What this task involves> Nothing outside the stretch is wanted. Repeat exactly the lines of the listing below from the one that contains "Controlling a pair" through the one that contains "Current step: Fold", both ends included.

Dataset records>
----------
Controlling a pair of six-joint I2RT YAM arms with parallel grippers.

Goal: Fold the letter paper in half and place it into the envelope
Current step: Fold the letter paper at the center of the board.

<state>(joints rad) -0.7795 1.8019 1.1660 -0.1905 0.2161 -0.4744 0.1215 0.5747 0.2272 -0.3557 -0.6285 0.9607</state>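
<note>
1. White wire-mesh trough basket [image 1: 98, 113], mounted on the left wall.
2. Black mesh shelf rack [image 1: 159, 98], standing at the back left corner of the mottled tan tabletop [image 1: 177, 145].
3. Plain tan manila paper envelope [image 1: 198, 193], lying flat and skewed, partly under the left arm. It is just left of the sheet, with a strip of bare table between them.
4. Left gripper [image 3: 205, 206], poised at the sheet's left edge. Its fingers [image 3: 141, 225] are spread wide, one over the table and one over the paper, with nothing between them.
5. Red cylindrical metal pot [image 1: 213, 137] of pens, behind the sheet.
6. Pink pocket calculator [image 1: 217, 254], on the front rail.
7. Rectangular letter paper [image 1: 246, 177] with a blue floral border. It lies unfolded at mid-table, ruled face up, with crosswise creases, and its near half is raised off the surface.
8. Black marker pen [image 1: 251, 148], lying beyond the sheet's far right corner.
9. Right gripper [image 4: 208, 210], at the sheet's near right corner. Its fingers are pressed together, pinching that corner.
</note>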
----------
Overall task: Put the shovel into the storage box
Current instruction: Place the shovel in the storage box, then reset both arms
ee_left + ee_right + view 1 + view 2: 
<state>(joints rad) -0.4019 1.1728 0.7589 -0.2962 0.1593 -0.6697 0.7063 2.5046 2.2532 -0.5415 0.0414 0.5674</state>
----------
Written response>
Controlling a pair of six-joint I2RT YAM arms with parallel grippers.

Goal: Fold the letter paper in half and place it into the envelope
Current step: Fold the letter paper at the center of the board.

The response is now complete.